Friday, March 23, 2012

Finding Balance



I've been thinking about balance and how much I can handle and how much I need help...especially the heavenly kind. I also have been reading several chapters by the prophet king, Benjamin, in the Book of Mormon. My younger boys and I have been inching our way through his teachings over the past couple of weeks. But part of his sermon keeps coming back to my brain. It hasn't settled easily over me, and I think that must be because my path has been a little off from what Benjamin proscribes.

"And ye will not suffer your children that they go hungry, or naked; neither will ye suffer that they transgress the laws of God, and fight and quarrel one with another...But ye will teach them to walk in the ways of truth and soberness; ye will teach them to love one another and to serve one another.

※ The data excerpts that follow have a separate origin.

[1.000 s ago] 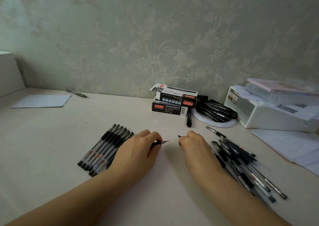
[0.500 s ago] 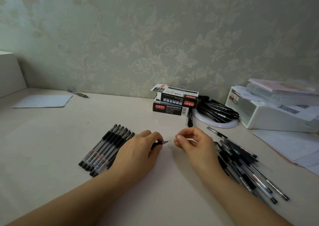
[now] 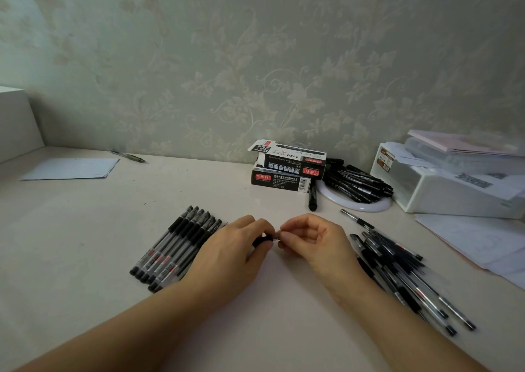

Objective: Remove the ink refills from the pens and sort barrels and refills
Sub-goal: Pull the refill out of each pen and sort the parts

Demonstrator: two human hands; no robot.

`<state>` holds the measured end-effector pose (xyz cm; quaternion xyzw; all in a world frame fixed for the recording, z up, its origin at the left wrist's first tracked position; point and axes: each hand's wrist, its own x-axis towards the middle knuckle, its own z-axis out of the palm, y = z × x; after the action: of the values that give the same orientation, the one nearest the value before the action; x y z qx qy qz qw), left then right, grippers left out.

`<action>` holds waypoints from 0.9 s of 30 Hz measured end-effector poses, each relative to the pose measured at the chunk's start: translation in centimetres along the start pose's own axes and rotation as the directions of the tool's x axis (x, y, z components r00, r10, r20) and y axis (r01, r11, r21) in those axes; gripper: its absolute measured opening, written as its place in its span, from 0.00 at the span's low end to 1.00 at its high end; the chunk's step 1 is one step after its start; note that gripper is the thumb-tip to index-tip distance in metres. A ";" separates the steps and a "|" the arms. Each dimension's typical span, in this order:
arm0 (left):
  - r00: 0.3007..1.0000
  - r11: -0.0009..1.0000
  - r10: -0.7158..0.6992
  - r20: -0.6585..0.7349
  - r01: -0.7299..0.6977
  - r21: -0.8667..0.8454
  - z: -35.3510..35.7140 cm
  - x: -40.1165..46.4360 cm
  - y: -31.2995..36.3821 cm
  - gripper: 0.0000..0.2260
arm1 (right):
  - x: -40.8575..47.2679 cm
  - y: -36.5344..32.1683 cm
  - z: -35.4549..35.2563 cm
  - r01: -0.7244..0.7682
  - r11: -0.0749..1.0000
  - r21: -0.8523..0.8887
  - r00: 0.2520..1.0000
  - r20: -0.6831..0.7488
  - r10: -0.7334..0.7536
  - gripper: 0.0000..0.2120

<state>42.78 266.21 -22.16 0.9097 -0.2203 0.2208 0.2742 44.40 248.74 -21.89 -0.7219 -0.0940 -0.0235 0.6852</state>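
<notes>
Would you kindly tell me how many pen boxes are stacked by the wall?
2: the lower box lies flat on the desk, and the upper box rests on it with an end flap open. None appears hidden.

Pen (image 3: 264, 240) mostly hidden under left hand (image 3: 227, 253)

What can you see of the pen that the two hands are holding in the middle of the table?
Only a short part of the pen shows: a black grip section and a thin pale tip that points to the right. The left hand curls round it and hides the rest of the barrel. The right hand pinches the tip end with thumb and fingertips. The pen lies about level, just above the table.
</notes>
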 end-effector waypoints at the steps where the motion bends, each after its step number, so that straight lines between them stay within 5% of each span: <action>1: 1.000 1.000 0.002 -0.005 -0.002 -0.007 0.0 0.0 0.0 0.05 | 0.0 -0.1 0.0 -0.011 1.000 0.002 1.000 0.003 0.011 0.05; 11: 0.997 0.999 0.040 -0.064 -0.038 0.021 0.0 0.0 0.2 0.04 | -0.2 -0.2 0.2 -0.018 0.996 -0.087 0.999 0.027 0.020 0.10; 16: 0.997 0.998 0.047 -0.065 -0.044 0.044 -0.3 0.2 0.1 0.04 | -0.2 0.0 0.2 0.011 0.984 -0.178 0.997 0.083 0.004 0.04; 23: 0.997 0.995 0.079 -0.028 -0.077 0.057 -0.1 0.2 0.0 0.05 | -0.2 0.0 0.5 0.058 0.922 -0.384 0.998 0.038 -0.047 0.20; 27: 0.999 0.997 0.040 -0.019 -0.038 0.070 0.1 0.1 -0.3 0.07 | -0.3 -0.2 0.5 0.042 0.942 -0.333 0.996 0.087 -0.014 0.09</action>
<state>43.05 266.41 -22.30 0.9118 -0.2273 0.2431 0.2405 43.98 249.17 -21.78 -0.8268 -0.1273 -0.0188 0.5476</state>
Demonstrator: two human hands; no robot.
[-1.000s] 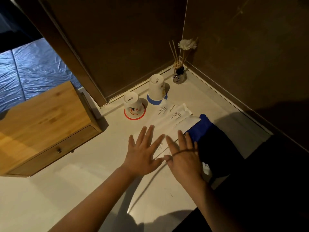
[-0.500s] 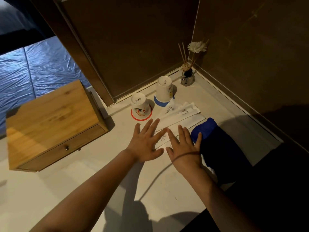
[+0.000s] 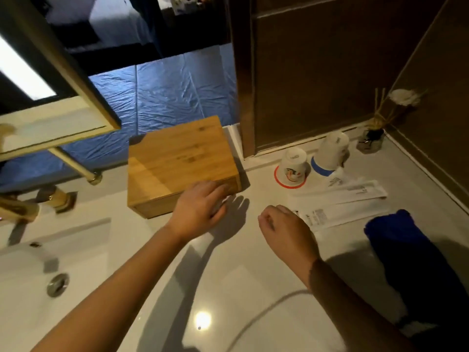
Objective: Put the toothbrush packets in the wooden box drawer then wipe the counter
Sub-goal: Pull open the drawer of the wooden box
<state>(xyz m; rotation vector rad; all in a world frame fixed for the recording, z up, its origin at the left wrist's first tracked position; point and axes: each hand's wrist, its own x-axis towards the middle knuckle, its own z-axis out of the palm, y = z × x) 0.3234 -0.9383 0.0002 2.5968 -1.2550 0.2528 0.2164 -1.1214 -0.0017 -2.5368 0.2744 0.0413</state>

And also, ye yourselves will succor those that stand in need of your succor; ye will administer of your substance unto him that standeth in need; and ye will not suffer that the beggar putteth up his petition to you in vain, and turn him out to perish." Mosiah 4:14-16

I think that this has resonated within dis-harmoniously because I have become so involved in some things, that I have found myself becoming the Incredible Hulk version of myself...the snapping, irritated mama that my kids dread spending any time with.

It has taken three weeks for me to soften my heart, to be willing to make a decision that I didn't want to make. But thank goodness for tears from my sweet three year old and the persistence of a loving husband. I have to decided to cut my part-time job hours in half. I already don't work that much. But, only working two days a week will mean that my youngest won't bawl when I drop him at the babysitter's or have odd tantrums for something that never bothered him before. I think that children are more sensitive than we adults, and their reactions are like the finely tuned seismographs, feeling things that we don't or that we ignore.

In short, I am grateful for guilt and an ancient prophet who counseled us to put our families first. When the home is centered, then the rest can fall into place.